## [Task description]
Search the listing below, and show each line that includes the word "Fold".
(Information supplied Opens)
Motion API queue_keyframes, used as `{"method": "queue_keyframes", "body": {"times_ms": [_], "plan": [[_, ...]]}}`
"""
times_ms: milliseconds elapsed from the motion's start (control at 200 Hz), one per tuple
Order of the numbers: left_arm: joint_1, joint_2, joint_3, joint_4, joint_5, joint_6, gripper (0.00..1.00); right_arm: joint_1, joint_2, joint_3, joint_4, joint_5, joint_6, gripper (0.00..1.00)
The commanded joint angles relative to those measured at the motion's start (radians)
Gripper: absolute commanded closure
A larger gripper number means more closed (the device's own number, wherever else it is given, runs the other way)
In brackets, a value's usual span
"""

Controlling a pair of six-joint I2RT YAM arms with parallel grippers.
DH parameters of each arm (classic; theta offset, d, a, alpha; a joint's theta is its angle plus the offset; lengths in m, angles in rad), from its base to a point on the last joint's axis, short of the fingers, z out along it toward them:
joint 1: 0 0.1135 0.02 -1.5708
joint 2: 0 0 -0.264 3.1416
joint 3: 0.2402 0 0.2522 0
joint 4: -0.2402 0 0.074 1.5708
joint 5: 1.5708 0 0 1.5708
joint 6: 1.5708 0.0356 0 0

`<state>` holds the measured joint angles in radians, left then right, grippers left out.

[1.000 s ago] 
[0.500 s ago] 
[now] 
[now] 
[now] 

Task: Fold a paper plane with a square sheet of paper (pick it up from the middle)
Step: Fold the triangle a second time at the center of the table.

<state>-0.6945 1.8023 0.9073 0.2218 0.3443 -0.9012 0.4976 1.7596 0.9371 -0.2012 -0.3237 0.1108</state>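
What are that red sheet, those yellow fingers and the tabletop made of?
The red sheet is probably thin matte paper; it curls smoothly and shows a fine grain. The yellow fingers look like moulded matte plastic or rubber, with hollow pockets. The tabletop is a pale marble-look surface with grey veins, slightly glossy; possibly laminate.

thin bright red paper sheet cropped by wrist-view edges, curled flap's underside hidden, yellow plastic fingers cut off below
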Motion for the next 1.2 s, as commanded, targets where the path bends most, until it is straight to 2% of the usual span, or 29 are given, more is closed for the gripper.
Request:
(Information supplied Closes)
## [Output for this task]
Task: Fold a paper plane with a square sheet of paper (pick it up from the middle)
Step: Fold the triangle a second time at the center of the table.

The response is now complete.